WHAT TO PRODUCE:
From the first line to the last, give the material again exactly, without the images.

MATERIAL PROVIDED:
_ _ _ _

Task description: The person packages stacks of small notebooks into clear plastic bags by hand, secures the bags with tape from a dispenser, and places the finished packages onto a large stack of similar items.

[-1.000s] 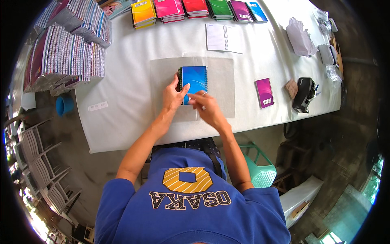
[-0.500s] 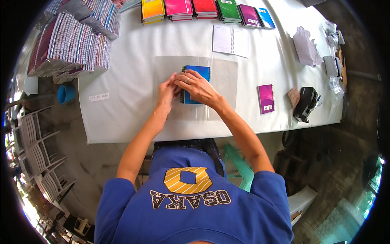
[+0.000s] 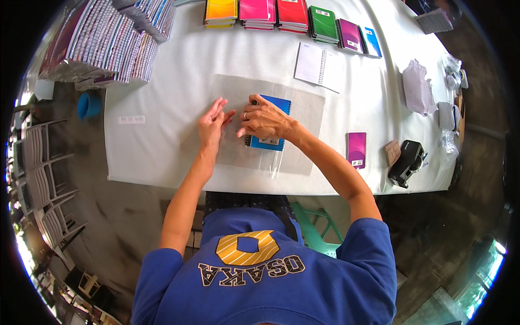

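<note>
A small blue spiral notebook lies on a grey sheet in the middle of the table. It may be more than one notebook, stacked. Clear plastic film lies about it. My right hand rests across the notebook with its fingers spread, thumb apart on the left side, covering much of the cover. Left of the notebook, my left hand hovers over the sheet, its fingers stretched and nothing visible in them.
The grey sheet lies on a white-covered table. Stacks of coloured notebooks line the far side; bundled notebooks rise at far left. An open notebook, purple notebook and black tape dispenser sit rightward.
My left hand has drawn away from the notebook to the left and its fingers have spread. My right hand stays over the notebook, its thumb now apart. The view has shifted slightly.
</note>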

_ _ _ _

OUTPUT OF THE EXERCISE:
Task description: The person packages stacks of small notebooks into clear plastic bags by hand, secures the bags with tape from a dispenser, and places the finished packages onto a large stack of similar items.

[-1.000s] 
[-0.500s] 
[+0.000s] 

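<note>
A small blue spiral notebook lies on a grey sheet in the middle of the table. It may be more than one notebook, stacked. Clear plastic film lies about it. My right hand rests across the notebook with its fingers spread, thumb apart on the left side, covering much of the cover. Left of the notebook, my left hand hovers over the sheet, its fingers stretched and nothing visible in them.
The grey sheet lies on a white-covered table. Stacks of coloured notebooks line the far side; bundled notebooks rise at far left. An open notebook, purple notebook and black tape dispenser sit rightward.
My left hand has drawn away from the notebook to the left and its fingers have spread. My right hand stays over the notebook, its thumb now apart. The view has shifted slightly.
</note>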

This exercise requires no further response.